* _Exercise prompt_
Only the lines containing the string "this" are needed; copy all of them from the listing.

[[ Given information, beginning ]]

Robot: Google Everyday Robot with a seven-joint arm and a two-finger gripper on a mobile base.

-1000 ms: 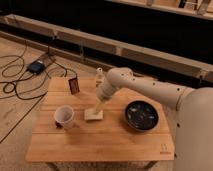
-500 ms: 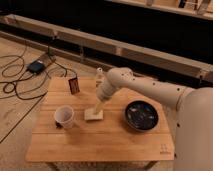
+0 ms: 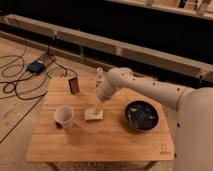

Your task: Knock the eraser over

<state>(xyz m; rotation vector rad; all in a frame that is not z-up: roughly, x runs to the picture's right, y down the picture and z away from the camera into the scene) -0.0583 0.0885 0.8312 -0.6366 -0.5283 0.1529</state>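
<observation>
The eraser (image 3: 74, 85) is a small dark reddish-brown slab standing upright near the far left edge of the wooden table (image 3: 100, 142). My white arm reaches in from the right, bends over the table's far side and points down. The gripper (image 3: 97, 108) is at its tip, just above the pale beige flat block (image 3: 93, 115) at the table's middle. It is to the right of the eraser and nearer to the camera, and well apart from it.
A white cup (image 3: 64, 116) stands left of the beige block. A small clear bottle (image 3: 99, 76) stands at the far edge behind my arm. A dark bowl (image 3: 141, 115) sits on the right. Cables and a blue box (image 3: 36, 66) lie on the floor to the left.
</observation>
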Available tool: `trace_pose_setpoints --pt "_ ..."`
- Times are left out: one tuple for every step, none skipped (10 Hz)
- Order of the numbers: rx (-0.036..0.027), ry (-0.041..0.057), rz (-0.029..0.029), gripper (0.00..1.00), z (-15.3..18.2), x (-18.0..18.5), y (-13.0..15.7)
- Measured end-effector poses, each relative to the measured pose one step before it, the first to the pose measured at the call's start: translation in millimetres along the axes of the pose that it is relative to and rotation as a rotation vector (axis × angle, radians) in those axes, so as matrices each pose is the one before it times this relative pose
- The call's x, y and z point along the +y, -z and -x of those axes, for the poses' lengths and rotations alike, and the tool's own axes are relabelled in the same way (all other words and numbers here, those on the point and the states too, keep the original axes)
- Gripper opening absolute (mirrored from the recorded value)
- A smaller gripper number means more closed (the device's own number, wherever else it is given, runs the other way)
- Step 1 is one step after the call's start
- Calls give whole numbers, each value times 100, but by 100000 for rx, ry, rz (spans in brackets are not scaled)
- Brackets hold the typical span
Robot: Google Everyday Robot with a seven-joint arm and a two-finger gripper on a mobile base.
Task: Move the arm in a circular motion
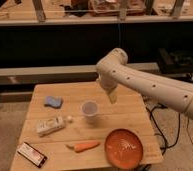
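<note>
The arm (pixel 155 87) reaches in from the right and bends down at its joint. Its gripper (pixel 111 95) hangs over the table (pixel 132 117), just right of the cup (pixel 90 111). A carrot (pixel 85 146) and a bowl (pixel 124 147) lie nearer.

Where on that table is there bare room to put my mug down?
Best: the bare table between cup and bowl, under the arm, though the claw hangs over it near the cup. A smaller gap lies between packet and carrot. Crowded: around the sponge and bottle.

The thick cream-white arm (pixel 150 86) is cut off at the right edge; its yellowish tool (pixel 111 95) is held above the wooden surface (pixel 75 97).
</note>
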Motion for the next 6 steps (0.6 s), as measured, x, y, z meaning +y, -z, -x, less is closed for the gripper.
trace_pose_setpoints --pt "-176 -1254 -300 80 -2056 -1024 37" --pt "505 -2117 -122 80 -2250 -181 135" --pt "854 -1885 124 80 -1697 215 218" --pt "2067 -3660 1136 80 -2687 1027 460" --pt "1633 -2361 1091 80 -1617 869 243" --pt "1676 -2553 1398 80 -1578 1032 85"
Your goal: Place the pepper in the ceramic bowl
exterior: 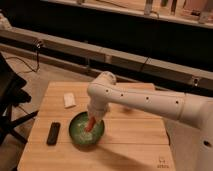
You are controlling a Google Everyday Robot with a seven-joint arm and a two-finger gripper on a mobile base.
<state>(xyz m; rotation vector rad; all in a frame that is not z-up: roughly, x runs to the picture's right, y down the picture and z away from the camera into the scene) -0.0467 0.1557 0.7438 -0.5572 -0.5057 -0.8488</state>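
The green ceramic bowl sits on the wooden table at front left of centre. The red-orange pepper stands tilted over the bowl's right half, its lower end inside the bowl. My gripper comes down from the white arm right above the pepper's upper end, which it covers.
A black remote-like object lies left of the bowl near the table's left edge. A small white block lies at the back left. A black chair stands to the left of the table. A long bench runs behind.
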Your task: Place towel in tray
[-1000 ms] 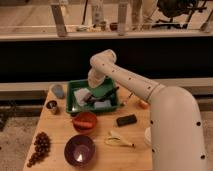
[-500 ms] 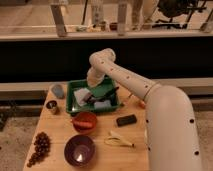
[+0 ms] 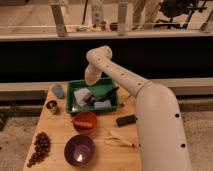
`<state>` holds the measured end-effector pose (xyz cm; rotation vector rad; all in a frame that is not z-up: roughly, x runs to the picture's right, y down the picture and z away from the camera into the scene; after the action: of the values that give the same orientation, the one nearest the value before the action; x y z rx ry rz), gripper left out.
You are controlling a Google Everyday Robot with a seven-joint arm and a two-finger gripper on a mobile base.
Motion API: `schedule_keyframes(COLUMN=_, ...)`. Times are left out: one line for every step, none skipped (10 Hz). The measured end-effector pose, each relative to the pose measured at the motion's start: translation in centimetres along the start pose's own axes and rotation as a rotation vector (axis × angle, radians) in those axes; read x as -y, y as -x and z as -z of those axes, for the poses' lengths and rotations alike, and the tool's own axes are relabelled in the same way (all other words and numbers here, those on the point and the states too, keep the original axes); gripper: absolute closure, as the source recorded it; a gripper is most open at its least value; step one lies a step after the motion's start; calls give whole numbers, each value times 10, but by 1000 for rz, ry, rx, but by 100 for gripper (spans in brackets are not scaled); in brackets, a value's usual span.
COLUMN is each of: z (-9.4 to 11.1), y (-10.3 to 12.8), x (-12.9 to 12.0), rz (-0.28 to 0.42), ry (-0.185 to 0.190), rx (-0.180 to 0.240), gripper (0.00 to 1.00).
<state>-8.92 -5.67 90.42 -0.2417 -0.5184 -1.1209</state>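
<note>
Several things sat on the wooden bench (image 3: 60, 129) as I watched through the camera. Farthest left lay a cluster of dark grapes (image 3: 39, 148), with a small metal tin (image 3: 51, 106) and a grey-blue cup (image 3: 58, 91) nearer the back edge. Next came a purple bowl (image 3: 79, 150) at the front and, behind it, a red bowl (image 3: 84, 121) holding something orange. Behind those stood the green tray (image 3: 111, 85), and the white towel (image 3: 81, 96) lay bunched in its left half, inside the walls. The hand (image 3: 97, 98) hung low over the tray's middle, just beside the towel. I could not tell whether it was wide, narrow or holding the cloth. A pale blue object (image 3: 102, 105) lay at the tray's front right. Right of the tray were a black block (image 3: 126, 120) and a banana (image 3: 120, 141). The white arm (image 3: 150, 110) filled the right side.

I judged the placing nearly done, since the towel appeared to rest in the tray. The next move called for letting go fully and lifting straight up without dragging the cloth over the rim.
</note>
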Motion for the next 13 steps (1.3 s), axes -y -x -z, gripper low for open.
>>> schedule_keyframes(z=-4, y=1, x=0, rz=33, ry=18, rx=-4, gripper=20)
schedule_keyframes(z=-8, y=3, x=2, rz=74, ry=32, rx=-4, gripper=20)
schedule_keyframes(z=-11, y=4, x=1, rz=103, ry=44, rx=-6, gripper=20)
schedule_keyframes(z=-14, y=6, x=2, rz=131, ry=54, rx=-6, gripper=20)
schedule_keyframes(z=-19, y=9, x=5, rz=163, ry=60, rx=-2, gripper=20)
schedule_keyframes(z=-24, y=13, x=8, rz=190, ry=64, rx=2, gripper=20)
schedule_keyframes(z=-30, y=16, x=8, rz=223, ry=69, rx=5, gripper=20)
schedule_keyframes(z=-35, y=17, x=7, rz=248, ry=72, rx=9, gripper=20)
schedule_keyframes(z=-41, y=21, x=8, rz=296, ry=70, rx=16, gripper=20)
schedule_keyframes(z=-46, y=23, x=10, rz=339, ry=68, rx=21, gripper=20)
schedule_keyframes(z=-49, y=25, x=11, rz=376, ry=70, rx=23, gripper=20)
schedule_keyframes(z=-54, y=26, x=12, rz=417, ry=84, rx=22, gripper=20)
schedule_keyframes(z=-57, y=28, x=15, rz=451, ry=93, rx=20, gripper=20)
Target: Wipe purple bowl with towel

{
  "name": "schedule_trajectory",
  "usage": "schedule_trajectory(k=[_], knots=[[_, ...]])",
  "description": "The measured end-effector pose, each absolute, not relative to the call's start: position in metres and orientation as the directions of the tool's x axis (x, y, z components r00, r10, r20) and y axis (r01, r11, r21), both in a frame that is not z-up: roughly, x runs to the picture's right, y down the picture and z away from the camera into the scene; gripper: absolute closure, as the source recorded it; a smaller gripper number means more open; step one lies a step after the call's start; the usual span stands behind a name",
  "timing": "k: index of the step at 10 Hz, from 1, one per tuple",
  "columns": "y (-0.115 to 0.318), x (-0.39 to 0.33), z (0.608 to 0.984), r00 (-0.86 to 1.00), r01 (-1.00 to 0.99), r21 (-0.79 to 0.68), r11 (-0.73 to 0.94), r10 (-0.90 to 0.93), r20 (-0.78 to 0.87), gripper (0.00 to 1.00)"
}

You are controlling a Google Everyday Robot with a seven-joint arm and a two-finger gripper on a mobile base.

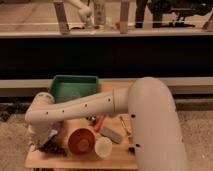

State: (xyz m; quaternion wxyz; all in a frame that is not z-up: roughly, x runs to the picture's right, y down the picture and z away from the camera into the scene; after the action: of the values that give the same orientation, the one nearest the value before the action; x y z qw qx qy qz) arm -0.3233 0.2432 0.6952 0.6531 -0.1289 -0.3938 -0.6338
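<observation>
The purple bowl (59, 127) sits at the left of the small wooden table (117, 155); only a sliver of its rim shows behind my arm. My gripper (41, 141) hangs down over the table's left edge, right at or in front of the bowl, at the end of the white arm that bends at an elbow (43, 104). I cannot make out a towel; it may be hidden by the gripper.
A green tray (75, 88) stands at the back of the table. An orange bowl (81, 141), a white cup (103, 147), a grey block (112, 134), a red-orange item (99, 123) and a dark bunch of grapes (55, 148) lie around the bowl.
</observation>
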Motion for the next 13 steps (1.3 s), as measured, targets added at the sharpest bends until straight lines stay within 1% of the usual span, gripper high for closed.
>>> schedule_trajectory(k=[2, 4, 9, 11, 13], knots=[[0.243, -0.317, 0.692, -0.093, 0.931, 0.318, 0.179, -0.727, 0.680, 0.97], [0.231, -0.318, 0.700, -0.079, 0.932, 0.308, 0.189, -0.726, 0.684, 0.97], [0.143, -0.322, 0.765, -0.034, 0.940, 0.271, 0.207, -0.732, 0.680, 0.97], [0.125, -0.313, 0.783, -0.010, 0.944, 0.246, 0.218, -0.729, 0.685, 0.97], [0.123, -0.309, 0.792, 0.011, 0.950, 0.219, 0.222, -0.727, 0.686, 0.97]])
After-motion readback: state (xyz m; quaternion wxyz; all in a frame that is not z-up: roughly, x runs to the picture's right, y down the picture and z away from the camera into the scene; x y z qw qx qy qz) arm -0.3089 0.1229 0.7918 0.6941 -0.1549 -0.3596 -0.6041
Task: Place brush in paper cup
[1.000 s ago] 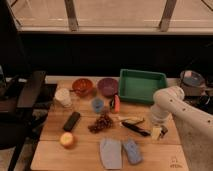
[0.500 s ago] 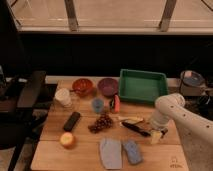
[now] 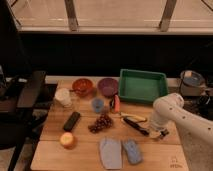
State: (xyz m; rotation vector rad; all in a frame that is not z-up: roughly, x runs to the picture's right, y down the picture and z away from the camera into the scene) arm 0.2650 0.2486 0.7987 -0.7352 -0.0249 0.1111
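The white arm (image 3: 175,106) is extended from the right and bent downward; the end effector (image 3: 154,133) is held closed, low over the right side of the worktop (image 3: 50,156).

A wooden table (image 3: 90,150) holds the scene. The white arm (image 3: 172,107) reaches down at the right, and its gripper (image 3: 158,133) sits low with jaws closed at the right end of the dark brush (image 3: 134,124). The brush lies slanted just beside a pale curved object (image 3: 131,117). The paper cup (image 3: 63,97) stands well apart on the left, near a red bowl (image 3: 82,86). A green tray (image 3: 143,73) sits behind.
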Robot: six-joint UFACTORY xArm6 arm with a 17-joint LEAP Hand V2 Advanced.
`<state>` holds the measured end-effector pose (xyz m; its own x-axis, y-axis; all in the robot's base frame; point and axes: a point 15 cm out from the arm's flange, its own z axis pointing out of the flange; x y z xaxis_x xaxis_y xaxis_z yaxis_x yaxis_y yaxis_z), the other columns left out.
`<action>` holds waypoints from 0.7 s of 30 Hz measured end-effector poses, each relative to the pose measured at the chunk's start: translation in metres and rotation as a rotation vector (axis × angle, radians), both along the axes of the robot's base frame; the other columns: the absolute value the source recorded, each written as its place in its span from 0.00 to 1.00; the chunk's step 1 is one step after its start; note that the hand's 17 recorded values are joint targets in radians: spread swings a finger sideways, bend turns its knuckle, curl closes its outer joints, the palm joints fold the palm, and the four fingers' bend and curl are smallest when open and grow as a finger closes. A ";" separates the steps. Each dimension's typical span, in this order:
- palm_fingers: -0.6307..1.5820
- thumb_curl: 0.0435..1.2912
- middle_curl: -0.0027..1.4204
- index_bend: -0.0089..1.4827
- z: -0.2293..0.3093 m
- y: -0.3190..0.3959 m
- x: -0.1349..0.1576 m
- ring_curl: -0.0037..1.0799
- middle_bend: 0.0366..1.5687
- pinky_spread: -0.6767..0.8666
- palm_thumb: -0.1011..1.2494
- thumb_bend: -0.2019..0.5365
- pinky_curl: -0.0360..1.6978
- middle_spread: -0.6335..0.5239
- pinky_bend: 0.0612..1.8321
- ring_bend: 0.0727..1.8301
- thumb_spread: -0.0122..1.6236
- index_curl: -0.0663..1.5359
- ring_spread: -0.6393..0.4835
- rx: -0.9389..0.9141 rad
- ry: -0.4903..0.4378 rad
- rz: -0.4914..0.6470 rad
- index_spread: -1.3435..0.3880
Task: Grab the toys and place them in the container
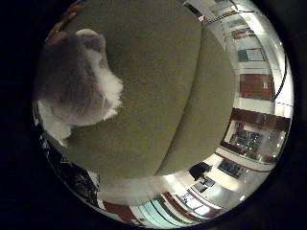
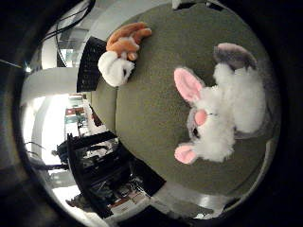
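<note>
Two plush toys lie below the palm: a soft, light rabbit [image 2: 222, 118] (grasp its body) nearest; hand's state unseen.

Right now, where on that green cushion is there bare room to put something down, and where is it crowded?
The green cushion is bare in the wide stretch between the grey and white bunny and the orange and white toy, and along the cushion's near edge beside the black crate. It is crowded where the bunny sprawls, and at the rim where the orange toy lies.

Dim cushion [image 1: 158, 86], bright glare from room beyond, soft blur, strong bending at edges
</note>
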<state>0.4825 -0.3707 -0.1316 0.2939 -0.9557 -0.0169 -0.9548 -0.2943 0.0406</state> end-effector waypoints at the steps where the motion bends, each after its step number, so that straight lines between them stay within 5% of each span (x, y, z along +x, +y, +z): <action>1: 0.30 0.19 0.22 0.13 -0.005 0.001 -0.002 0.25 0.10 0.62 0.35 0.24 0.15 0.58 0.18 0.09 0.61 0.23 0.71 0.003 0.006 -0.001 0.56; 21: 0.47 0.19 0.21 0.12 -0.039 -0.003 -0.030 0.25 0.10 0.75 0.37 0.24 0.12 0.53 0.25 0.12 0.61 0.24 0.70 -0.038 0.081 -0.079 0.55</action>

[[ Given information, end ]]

* _Expected answer_
- Measured end-effector poses, each relative to the measured pose one step before it, the first to the pose measured at the call's start: translation in millimetres along the axes of the pose that it is relative to and rotation as a rotation vector (axis × angle, radians) in those axes, so as matrices each pose is the one before it times this relative pose
`<action>` holds waypoints from 0.7 s of 30 Hz measured end-effector poses, each relative to the pose measured at the chunk's start: translation in metres and rotation as a rotation vector (axis × angle, radians), both along the axes of the robot's base frame; the other columns: the absolute value the source recorded, each written as its place in its span from 0.00 to 1.00; the chunk's step 1 is one step after its start; note that the hand's 17 recorded values are joint targets in radians: spread swings a finger sideways, bend turns its knuckle, curl closes its outer joints, the palm joints fold the palm, and the four fingers' bend and curl are smallest when open and grow as a finger closes. A ";" separates the steps. Each dimension's typical span, in this order:

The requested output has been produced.